SUPPLIED DATA section start

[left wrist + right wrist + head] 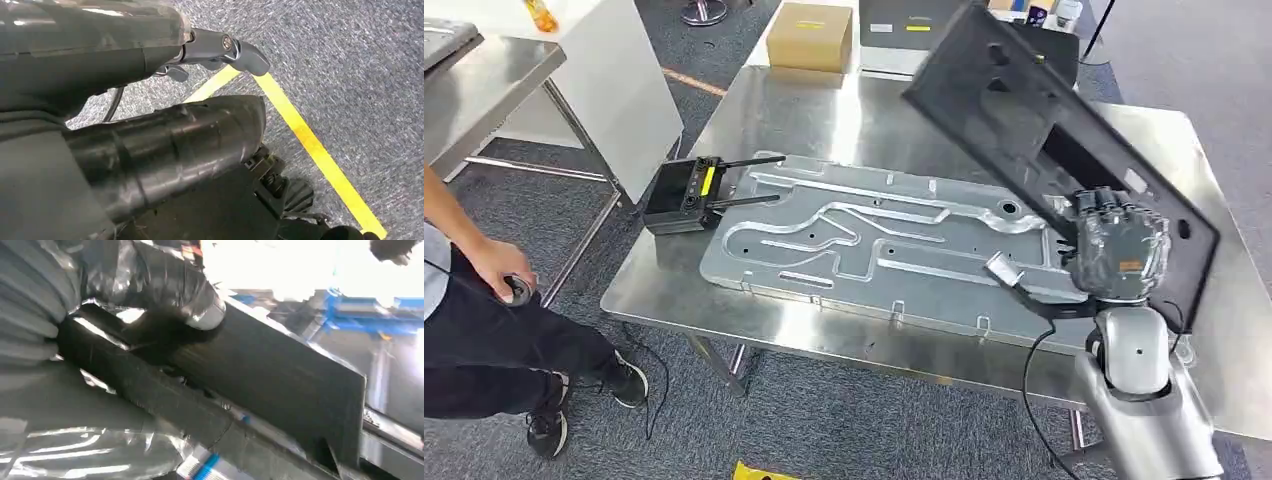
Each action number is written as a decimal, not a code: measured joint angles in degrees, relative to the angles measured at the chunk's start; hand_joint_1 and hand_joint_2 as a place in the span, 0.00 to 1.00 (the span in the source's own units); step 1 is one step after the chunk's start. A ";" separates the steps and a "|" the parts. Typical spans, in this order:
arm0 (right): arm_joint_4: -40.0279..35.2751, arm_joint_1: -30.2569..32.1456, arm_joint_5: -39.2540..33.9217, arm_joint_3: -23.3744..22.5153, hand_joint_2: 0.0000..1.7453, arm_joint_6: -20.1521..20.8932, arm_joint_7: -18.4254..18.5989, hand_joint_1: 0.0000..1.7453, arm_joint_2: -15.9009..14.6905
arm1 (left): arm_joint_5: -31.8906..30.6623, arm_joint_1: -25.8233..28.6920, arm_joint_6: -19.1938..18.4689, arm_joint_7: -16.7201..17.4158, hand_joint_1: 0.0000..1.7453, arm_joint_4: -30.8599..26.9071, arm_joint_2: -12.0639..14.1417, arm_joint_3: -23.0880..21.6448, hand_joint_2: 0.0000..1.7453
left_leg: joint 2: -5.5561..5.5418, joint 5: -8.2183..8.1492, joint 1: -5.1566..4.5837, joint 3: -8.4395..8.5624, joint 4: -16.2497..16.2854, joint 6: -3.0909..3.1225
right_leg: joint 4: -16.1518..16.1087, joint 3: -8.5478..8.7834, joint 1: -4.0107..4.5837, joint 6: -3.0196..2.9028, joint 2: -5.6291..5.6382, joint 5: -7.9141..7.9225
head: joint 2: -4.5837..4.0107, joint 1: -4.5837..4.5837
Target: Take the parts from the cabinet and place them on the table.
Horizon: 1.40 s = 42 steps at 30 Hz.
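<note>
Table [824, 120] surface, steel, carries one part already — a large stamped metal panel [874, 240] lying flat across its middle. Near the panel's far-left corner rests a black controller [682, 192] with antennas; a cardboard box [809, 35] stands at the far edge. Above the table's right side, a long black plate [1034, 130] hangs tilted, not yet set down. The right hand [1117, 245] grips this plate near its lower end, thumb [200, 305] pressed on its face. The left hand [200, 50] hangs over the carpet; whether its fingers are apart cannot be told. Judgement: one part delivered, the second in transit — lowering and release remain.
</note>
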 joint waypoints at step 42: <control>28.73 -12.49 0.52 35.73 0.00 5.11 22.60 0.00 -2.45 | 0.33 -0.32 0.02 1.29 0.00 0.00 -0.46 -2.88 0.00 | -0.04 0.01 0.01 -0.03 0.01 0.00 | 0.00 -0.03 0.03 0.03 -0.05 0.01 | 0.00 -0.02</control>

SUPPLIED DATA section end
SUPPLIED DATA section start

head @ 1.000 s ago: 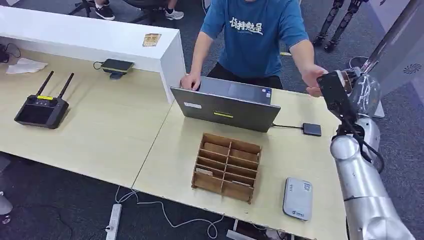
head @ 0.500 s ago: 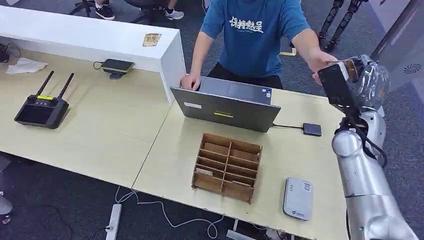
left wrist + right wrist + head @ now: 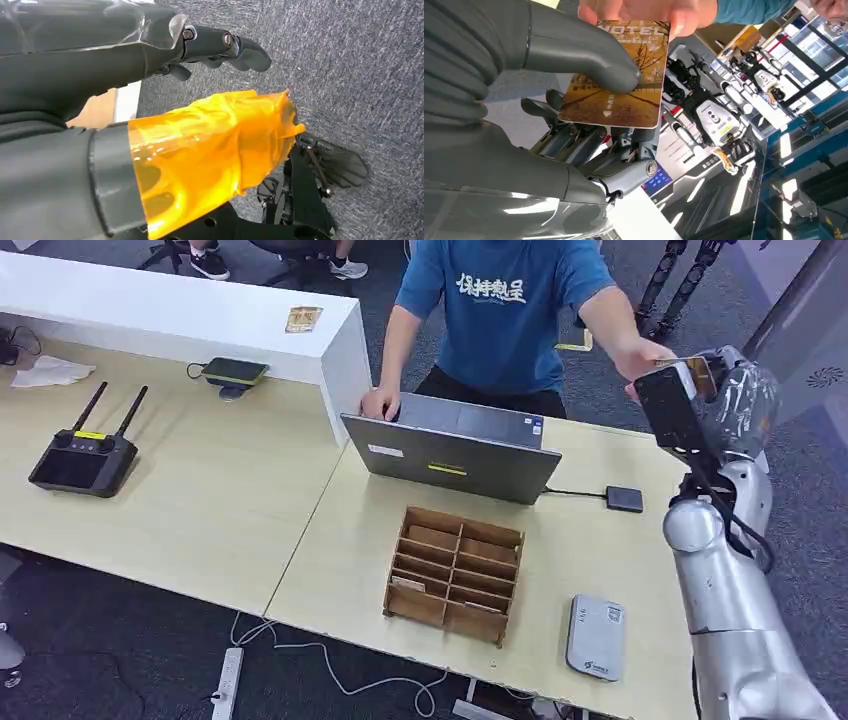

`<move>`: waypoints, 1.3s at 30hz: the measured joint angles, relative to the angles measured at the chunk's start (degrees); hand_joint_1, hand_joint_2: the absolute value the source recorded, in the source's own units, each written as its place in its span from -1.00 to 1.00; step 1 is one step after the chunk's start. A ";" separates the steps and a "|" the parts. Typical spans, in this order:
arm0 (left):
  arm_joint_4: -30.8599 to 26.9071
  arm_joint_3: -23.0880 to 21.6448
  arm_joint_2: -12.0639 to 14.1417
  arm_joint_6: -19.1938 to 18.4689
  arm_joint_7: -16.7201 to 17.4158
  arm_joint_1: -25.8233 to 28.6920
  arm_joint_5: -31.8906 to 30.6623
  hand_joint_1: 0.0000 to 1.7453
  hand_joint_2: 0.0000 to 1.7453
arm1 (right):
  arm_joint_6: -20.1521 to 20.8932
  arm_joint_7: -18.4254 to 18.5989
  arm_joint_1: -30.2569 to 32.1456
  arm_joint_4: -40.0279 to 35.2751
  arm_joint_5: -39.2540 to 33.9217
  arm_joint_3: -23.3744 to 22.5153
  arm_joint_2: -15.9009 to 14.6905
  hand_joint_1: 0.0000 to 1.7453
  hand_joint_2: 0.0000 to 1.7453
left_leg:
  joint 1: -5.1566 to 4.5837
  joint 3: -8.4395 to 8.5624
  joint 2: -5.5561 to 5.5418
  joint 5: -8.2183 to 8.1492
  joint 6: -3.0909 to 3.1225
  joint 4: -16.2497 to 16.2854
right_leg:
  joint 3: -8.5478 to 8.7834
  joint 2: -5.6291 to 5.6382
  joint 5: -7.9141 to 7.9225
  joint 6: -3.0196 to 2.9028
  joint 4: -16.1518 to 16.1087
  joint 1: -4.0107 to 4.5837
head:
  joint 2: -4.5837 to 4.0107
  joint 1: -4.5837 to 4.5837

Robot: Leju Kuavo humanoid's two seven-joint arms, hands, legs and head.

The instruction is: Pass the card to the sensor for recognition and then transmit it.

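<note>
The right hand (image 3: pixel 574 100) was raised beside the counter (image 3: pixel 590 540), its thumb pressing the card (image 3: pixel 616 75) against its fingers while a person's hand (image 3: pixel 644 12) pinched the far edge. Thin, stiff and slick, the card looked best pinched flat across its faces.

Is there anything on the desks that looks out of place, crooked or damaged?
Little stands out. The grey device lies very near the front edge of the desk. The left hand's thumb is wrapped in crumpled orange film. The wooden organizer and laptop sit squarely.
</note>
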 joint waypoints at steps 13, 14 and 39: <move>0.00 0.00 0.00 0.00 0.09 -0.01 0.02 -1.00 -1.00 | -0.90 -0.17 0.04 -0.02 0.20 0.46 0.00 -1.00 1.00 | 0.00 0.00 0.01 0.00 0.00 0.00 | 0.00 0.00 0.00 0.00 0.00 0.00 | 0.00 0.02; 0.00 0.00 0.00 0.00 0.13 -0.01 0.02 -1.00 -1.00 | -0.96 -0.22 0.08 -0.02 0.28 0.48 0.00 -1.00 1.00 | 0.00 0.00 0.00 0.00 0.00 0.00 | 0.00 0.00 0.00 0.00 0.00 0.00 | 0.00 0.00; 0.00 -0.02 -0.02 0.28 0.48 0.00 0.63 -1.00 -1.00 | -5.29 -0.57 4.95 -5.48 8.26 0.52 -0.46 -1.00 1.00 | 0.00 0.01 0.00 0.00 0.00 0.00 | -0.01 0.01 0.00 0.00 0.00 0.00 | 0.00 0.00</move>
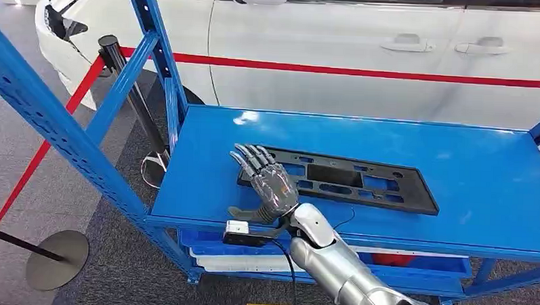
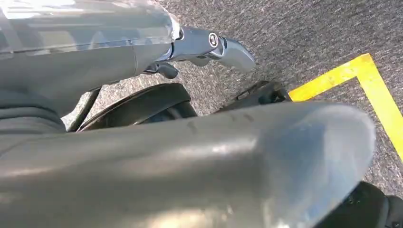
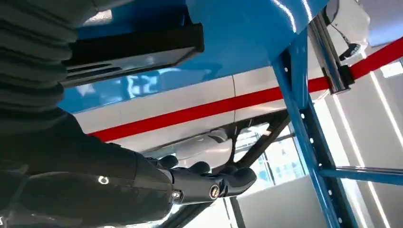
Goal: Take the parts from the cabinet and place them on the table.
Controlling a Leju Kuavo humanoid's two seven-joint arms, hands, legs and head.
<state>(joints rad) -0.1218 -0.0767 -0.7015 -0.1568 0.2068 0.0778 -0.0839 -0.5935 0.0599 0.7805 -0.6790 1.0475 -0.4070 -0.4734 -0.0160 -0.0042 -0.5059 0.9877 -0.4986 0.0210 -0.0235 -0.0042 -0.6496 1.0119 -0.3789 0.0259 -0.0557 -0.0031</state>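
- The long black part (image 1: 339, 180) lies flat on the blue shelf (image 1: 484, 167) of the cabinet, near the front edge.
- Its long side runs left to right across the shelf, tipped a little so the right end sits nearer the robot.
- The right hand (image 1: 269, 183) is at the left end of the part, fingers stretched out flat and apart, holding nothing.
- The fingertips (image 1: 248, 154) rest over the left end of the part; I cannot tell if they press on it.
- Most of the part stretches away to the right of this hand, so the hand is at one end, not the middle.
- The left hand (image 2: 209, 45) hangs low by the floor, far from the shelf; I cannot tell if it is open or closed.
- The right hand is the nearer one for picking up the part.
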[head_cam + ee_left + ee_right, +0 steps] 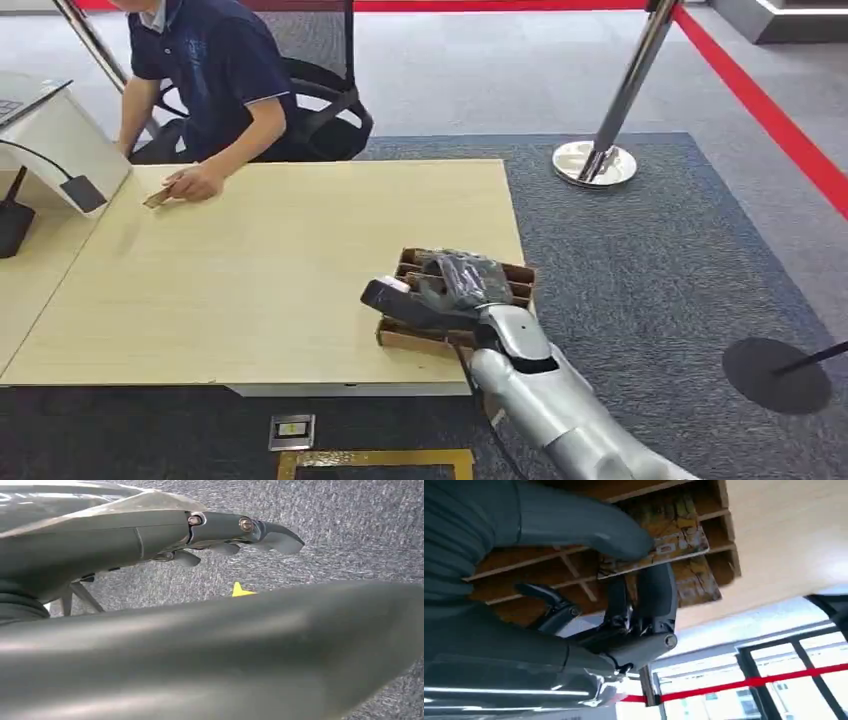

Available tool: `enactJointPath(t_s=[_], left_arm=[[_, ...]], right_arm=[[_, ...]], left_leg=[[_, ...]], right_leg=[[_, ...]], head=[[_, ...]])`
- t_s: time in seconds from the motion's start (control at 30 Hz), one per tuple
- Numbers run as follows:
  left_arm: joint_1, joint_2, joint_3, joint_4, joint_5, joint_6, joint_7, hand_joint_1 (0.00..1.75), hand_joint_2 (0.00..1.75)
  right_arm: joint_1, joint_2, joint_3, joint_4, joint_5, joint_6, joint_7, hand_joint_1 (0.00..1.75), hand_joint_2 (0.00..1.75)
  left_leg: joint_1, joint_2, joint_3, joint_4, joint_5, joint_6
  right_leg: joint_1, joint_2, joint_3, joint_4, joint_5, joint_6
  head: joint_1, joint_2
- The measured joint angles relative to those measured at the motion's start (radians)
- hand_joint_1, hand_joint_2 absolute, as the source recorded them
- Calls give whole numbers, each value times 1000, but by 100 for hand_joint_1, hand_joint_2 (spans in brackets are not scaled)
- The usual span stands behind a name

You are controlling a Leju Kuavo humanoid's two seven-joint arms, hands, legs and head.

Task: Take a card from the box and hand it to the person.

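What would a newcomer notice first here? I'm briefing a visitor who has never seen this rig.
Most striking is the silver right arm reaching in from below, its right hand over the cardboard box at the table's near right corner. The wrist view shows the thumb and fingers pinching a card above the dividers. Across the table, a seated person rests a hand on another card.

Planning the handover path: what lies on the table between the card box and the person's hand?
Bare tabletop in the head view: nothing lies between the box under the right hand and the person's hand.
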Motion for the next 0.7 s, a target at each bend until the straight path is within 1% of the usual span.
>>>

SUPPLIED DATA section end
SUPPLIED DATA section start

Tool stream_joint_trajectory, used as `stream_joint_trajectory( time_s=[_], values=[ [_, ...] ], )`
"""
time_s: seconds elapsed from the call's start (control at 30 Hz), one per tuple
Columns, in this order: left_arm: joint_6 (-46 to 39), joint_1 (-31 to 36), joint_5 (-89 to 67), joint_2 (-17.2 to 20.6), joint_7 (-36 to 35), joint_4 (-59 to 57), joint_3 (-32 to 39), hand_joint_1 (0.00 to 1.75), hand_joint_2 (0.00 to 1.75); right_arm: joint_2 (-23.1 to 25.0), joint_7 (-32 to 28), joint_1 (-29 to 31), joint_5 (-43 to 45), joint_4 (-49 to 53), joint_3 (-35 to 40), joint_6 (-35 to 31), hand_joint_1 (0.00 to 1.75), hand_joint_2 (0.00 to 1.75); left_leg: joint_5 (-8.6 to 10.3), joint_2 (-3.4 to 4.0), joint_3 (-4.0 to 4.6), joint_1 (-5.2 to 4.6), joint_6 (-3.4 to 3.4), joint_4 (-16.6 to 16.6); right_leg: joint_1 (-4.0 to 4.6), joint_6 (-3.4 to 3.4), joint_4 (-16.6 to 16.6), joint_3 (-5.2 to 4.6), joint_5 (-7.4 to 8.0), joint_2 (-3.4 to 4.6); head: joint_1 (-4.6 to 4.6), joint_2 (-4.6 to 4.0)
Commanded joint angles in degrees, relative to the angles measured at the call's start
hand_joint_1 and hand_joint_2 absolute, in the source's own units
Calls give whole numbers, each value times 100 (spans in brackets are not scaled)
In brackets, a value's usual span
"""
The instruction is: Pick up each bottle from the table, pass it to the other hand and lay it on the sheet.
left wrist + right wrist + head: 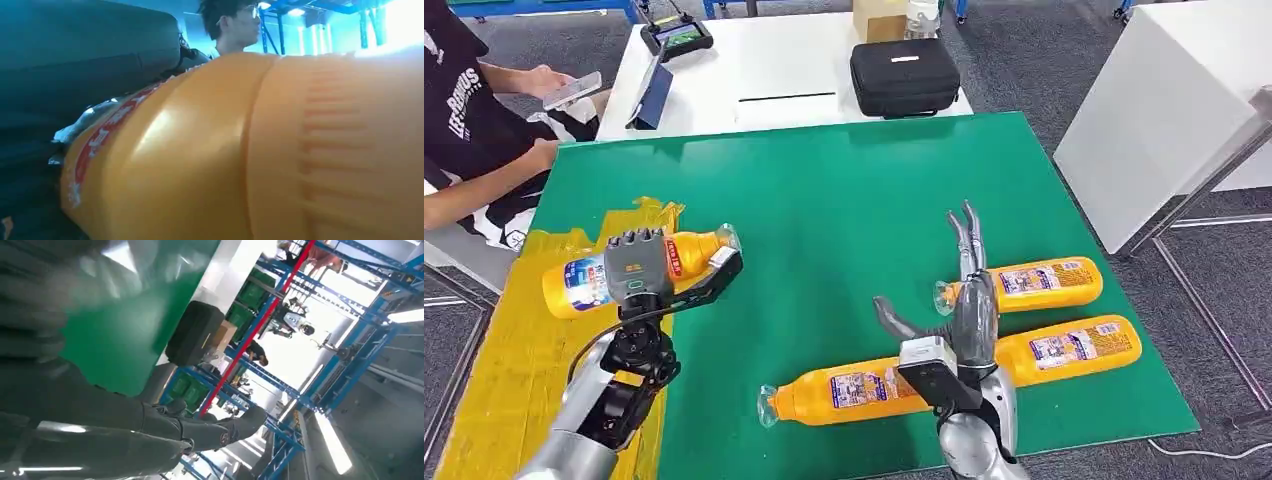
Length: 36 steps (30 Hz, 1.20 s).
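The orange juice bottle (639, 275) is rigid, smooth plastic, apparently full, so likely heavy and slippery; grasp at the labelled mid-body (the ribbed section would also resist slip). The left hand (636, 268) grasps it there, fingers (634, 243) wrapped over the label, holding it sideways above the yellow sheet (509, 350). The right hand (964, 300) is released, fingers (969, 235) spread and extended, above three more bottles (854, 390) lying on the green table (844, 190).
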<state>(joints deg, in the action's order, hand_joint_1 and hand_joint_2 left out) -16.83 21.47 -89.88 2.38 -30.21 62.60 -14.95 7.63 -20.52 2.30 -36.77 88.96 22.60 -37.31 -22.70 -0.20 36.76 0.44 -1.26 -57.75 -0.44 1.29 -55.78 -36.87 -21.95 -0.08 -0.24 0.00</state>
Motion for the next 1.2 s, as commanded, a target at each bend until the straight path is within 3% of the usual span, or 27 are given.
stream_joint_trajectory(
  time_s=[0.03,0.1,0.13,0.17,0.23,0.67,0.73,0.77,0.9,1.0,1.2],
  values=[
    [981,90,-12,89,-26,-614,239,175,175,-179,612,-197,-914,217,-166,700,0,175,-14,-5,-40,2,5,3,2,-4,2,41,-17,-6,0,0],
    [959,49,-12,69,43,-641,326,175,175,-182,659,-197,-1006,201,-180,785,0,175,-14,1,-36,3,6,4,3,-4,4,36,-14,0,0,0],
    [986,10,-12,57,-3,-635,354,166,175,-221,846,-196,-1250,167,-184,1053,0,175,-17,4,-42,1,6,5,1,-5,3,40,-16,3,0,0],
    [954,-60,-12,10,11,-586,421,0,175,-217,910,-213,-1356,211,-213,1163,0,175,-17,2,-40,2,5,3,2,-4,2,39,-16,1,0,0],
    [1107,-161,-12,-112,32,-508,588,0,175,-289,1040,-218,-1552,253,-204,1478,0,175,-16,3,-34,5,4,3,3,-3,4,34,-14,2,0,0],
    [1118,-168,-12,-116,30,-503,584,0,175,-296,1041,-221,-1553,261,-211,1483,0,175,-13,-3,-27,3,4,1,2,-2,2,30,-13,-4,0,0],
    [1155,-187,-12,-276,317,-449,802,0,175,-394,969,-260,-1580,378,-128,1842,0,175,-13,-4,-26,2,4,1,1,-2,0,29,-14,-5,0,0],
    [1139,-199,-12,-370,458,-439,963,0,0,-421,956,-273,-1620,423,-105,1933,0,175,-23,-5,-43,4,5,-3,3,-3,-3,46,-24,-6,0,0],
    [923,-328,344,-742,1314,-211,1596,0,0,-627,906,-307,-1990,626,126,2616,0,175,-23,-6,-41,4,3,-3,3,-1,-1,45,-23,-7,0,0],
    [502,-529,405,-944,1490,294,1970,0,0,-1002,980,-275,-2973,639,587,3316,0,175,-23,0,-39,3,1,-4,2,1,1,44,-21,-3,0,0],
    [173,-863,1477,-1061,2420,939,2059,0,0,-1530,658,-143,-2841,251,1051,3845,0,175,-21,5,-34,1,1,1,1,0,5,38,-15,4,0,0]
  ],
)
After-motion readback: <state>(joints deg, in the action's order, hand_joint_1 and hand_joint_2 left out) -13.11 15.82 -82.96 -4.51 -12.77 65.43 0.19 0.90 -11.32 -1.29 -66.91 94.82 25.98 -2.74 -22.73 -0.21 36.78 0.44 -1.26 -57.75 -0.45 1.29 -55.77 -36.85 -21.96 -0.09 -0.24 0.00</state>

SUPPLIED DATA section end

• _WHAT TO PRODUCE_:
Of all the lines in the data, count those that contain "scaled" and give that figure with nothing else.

• _RESPONSE TO THE TASK_:
2